▸ Task to carry out
A single number is the answer: the count of lines in these records with "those" in them.

+-------+

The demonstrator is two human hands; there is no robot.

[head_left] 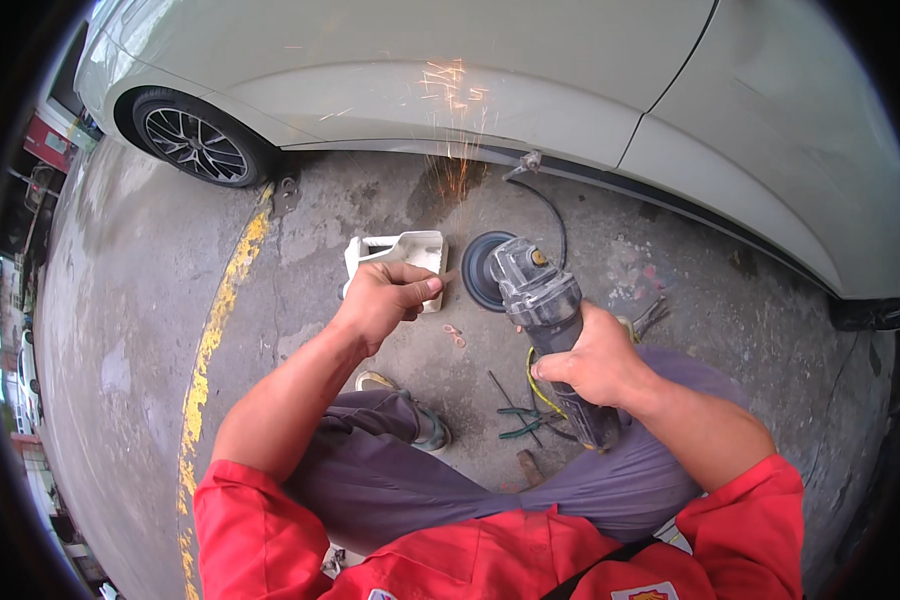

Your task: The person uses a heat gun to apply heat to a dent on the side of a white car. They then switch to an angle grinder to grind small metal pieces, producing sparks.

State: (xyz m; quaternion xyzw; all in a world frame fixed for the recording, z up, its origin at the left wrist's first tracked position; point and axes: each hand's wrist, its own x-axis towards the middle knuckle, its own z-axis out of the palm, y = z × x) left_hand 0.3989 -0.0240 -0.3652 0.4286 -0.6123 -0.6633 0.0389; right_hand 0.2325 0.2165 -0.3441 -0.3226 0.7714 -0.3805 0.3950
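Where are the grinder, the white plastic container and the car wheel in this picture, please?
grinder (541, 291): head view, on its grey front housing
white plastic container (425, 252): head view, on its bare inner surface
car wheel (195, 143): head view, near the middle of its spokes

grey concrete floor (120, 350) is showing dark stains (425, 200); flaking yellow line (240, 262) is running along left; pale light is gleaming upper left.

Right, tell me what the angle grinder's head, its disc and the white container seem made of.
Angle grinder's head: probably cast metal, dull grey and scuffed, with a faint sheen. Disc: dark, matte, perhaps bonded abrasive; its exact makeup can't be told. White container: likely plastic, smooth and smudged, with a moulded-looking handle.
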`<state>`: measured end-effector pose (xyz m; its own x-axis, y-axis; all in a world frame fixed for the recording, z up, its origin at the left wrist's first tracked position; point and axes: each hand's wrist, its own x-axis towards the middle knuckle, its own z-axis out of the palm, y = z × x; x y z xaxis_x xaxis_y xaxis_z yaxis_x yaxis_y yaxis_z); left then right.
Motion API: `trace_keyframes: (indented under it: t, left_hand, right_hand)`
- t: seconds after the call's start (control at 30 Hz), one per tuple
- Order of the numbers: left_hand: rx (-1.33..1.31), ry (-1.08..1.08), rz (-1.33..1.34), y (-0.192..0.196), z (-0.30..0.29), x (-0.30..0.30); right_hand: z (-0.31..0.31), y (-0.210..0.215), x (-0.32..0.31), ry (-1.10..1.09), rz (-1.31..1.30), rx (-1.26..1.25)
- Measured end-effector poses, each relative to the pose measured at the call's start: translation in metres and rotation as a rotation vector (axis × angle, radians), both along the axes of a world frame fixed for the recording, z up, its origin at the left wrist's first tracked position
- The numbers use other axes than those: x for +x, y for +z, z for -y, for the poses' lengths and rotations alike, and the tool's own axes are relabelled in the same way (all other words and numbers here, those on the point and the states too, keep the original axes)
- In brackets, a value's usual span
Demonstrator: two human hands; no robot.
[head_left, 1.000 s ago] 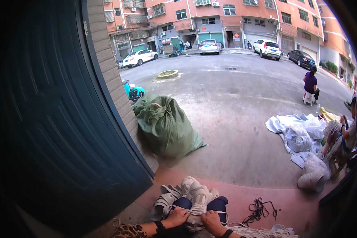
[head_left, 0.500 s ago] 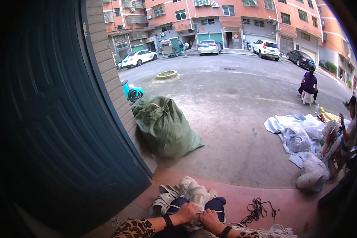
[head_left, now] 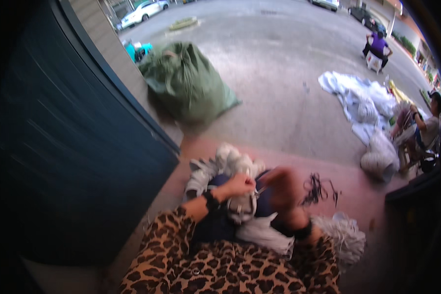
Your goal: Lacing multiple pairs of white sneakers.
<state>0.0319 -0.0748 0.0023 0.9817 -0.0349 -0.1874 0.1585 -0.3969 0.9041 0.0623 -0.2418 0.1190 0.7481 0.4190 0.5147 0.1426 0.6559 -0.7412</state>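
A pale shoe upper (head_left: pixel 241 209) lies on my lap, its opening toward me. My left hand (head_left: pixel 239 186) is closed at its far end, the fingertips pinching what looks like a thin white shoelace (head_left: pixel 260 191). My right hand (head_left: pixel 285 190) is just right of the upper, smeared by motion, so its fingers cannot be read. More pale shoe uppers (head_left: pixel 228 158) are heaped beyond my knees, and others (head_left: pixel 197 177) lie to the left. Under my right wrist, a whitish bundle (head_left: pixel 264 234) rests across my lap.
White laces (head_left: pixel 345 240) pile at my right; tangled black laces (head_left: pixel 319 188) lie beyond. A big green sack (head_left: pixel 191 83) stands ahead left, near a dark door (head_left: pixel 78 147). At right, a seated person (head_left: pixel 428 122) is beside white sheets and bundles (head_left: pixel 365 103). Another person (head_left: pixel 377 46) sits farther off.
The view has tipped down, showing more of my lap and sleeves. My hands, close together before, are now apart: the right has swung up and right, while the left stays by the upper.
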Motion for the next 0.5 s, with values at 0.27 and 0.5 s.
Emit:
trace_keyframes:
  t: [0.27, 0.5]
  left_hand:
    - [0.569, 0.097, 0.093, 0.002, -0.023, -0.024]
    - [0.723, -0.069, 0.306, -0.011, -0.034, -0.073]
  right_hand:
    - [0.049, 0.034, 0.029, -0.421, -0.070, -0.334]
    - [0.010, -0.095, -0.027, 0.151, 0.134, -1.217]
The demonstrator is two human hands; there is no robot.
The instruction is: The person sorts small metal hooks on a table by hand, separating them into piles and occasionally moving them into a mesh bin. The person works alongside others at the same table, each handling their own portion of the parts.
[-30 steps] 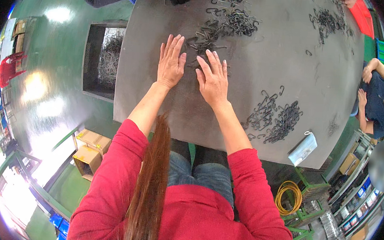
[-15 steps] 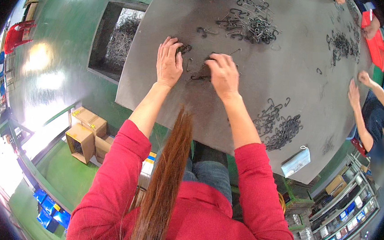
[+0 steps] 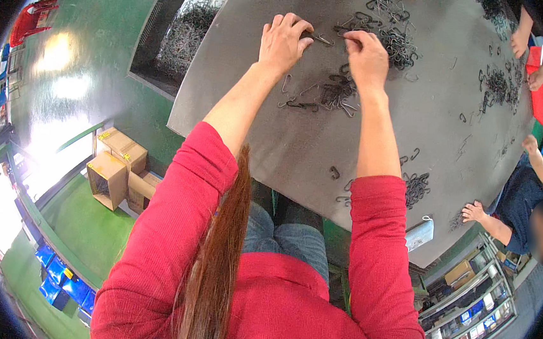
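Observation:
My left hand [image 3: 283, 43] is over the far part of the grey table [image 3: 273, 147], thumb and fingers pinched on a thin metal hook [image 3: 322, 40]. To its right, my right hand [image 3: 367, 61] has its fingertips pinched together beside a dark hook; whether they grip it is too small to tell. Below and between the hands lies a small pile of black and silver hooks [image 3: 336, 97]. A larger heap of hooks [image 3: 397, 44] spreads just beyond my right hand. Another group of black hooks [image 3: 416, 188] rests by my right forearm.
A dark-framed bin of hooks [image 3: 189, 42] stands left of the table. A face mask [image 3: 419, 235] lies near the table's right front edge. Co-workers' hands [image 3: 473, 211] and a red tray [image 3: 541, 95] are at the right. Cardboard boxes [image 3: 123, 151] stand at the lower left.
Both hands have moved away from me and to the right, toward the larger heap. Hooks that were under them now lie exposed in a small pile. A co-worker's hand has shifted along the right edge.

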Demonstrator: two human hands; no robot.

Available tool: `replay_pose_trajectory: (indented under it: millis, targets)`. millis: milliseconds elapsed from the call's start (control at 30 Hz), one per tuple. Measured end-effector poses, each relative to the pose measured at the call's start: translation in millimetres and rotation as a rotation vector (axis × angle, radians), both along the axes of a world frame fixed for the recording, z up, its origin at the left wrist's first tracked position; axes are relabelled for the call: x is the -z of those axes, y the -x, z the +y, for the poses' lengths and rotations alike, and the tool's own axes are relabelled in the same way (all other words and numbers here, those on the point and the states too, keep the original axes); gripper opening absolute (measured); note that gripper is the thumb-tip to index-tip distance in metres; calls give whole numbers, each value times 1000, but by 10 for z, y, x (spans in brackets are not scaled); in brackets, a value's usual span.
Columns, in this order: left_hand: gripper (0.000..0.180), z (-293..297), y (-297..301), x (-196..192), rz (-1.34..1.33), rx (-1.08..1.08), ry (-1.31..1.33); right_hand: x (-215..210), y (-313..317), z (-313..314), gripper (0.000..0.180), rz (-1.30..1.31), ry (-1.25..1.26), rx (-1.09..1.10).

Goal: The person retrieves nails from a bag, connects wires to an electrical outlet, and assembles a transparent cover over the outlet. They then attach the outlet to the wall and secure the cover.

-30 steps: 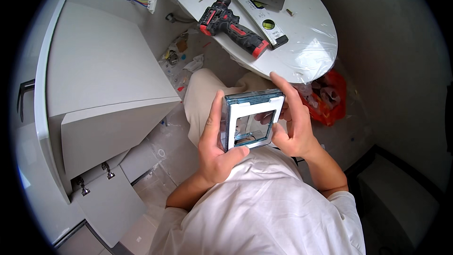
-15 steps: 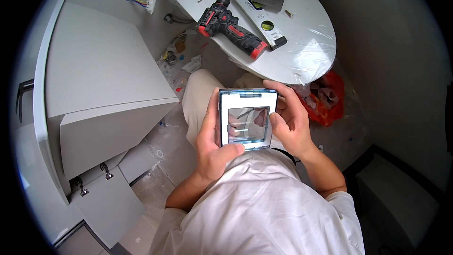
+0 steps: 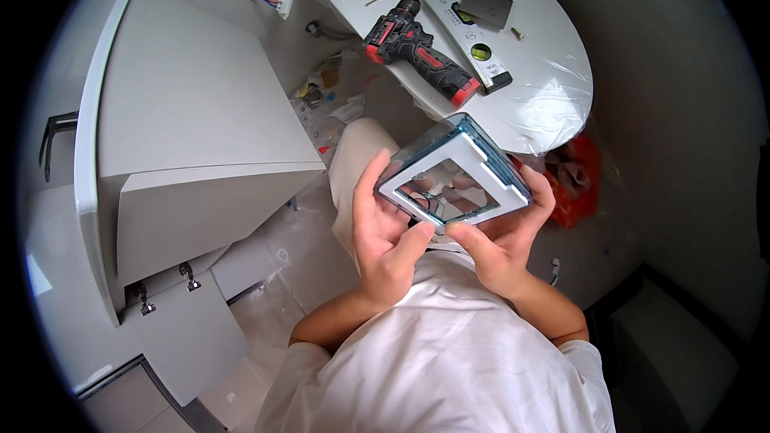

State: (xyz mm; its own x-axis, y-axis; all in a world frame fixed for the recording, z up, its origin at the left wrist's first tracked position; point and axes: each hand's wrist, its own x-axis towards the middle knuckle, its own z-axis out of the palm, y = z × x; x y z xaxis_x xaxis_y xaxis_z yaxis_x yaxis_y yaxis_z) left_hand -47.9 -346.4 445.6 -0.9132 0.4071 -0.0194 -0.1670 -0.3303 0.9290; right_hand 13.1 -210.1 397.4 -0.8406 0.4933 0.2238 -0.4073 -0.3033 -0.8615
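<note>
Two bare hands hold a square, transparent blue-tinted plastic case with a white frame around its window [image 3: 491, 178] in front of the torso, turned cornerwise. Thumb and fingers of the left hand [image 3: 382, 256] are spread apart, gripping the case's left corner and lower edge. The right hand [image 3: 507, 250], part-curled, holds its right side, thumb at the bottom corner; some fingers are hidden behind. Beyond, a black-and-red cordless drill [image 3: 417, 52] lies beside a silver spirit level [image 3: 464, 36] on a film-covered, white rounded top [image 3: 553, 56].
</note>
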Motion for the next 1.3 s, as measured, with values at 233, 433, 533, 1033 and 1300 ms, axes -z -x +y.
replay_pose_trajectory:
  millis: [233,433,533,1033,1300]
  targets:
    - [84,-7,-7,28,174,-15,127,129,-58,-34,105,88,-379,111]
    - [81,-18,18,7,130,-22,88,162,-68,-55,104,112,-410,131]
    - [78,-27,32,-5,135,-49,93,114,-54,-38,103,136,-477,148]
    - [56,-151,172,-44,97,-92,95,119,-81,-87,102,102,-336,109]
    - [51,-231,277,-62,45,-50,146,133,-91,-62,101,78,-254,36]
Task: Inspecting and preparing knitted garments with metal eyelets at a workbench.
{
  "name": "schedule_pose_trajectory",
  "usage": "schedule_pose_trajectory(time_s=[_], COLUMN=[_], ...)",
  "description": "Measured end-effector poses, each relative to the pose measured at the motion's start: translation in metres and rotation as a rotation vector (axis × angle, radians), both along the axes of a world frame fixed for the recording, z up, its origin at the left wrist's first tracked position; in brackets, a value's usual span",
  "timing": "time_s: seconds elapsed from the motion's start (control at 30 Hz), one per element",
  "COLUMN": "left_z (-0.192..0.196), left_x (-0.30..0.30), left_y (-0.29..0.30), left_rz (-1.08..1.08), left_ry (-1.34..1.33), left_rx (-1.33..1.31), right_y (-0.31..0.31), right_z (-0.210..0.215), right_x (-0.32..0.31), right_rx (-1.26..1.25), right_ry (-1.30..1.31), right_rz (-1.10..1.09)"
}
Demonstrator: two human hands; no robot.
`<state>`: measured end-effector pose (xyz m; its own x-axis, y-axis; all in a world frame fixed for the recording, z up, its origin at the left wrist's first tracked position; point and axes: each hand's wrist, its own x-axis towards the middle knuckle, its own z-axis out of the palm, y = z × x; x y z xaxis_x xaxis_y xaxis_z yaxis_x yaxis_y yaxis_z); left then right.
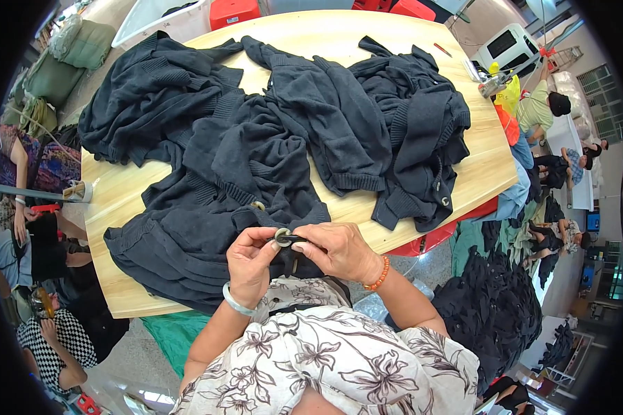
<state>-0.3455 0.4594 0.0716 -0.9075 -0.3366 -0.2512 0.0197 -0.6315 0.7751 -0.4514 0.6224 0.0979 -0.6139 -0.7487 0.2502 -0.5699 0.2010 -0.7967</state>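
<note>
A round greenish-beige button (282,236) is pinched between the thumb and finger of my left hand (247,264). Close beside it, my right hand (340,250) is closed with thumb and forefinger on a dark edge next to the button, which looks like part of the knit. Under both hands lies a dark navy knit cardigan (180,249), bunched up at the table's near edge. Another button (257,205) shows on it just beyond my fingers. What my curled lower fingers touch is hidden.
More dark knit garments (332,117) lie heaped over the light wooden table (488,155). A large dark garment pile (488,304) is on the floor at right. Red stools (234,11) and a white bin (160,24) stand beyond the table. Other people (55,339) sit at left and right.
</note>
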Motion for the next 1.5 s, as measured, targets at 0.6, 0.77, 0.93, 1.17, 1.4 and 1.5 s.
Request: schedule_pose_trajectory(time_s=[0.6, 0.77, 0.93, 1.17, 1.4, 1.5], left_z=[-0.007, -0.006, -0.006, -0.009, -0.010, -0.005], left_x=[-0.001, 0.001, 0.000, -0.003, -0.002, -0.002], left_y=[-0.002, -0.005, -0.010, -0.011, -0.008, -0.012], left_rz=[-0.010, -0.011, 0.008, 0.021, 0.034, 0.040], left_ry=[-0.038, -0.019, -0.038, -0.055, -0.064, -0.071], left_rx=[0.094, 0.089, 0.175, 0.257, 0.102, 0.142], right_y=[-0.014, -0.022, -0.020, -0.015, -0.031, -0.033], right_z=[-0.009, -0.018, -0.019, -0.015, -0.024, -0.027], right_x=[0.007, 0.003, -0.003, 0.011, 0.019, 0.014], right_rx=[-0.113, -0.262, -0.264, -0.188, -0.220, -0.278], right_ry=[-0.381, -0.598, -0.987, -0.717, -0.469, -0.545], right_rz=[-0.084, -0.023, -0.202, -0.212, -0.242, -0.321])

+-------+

▸ Answer section
2